Exercise details
A letter-for-letter copy of the listing is required, with no pictures in it.

Provided data
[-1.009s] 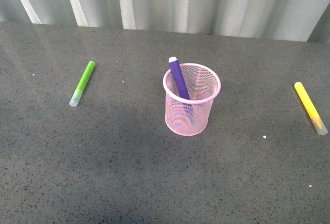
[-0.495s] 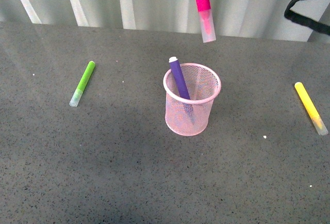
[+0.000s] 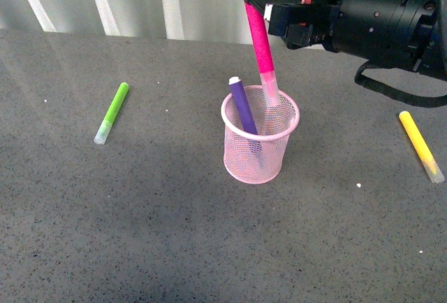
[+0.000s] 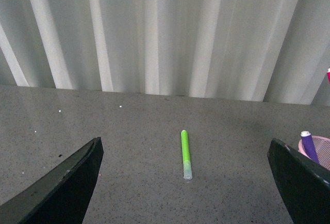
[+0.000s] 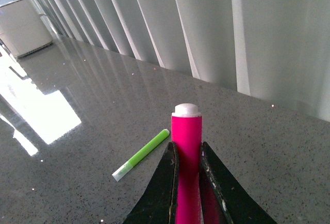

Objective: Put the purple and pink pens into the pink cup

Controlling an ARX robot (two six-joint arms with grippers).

Answer section
[-1.009s] 
[-0.495s] 
[+0.000s] 
[+0.000s] 
[+0.000s] 

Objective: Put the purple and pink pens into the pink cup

Controlling an ARX robot (two six-joint arms with grippers).

That completes the output.